Exercise brief: Reproduce the listing exactly, keeping every word as it is.

↓↓↓

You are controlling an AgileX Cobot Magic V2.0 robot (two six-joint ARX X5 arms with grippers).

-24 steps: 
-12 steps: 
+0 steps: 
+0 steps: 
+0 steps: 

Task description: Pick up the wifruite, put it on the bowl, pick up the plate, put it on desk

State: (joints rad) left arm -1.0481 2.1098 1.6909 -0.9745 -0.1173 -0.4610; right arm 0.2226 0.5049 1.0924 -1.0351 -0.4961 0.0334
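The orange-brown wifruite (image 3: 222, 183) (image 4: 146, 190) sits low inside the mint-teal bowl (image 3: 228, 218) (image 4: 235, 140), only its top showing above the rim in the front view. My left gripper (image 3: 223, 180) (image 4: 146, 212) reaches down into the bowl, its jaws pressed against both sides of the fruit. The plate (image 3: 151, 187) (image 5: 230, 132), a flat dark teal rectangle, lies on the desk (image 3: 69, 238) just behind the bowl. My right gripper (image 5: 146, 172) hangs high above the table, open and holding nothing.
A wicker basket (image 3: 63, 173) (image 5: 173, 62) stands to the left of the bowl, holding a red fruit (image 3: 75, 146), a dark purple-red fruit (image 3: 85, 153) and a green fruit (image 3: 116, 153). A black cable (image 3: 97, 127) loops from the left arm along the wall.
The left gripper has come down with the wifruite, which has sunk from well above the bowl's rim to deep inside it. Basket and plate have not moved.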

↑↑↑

Result:
You are controlling an AgileX Cobot Magic V2.0 robot (two six-joint ARX X5 arms with grippers).

-24 steps: 
-12 steps: 
+0 steps: 
+0 steps: 
+0 steps: 

Task description: Pick up the wifruite, put it on the bowl, pick up the plate, put it on desk

State: (joints rad) left arm -1.0481 2.1098 1.6909 -0.9745 -0.1173 -0.4610; right arm 0.2226 0.5049 1.0924 -1.0351 -0.4961 0.0334
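The orange-brown wifruite (image 3: 222, 183) (image 4: 146, 190) sits low inside the mint-teal bowl (image 3: 228, 218) (image 4: 235, 140), only its top showing above the rim in the front view. My left gripper (image 3: 223, 180) (image 4: 146, 212) reaches down into the bowl, its jaws pressed against both sides of the fruit. The plate (image 3: 151, 187) (image 5: 230, 132), a flat dark teal rectangle, lies on the desk (image 3: 69, 238) just behind the bowl. My right gripper (image 5: 146, 172) hangs high above the table, open and holding nothing.
A wicker basket (image 3: 63, 173) (image 5: 173, 62) stands to the left of the bowl, holding a red fruit (image 3: 75, 146), a dark purple-red fruit (image 3: 85, 153) and a green fruit (image 3: 116, 153). A black cable (image 3: 97, 127) loops from the left arm along the wall.
The left gripper has come down with the wifruite, which has sunk from well above the bowl's rim to deep inside it. Basket and plate have not moved.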

Here the exercise is finished.